Dish

  • Western Iran
  • 8th - 7th century B.C.
  • Gold
  • H-3.9 D-22
Catalogue Entry

This now-fragmentary dish reputedly owes its present state to the greed of the individuals who found it and cut it into chunks to share the value. Nonetheless, its elegance is apparent from the seven concentric rings of its central disk to the fine, raised rays alternately ending in delicately formed gazelle heads and larger, ribbed almond shapes. In addition, the techniques employed to produce the bowl set it apart from most other related examples. The concentric rings were not raised by hammering but, instead, were carved into the intentionally thickened central section-as were the lines that encircle the bowl on its exterior, just below the rim. The gazelle heads and the almond-shaped forms were not raised in repouss either, but were worked from behind into a matrix, in order to quickly create detailed and uniform shapes.

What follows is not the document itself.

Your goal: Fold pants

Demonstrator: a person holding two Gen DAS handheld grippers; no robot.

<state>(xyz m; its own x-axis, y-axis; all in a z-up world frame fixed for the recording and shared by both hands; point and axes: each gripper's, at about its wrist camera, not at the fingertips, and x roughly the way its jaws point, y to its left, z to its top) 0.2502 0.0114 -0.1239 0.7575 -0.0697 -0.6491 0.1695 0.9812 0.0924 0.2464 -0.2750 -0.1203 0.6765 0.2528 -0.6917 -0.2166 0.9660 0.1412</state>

The shallow profile of the dish places it closer to the Phoenician bowls of the ninth and the eighth century B.C. found in the Assyrian palace at Nimrud rather than to the carinated examples of Assyrian production.1 The discovery of a large, elaborate Phoenician bowl in a seventh-century B.C. Elamite tomb in southwestern Iran reveals that these luxurious bronzes reached Iran proper.2 The delicate gazelle heads, depicted, from above, with their symmetrically curving horns, are unusual in Iranian art. This distinctive motif also appears on a fragmentary strip of gold appliqu said to have been found at Ziwiye3-the supposed source of the Shumei dish. Other images of gazelles are seen on an ivory appliqu and on a ceramic rhyton,4 both of which also are reported to have come from the site. Ziwiye is the location of a now-ruined fortress dating to the Iranian Iron Age, where a spectacularly diversified hoard of gold, silver, ivory, and other precious materials was found during clandestine digging in 1947.5 Since that time, many unprovenanced works have been associated with Ziwiye with varying degrees of probability. The Shumei gold dish presents a stronger case than most of these other objects for this claim.
TSK


1. See Curtis and Reade 1995, pp. 134-41, 142.
2. See Majidzadeh 1993.
3. See vanden Berghe 1959, pp. 112-13, pl. 141d.
4. See Godard 1950, p. 90, fig. 79; Culican 1965, p. 121, fig. 30.
5. See Godard 1950, p. 90, fig. 79 ; Muscarella 1977, pp. 184-86.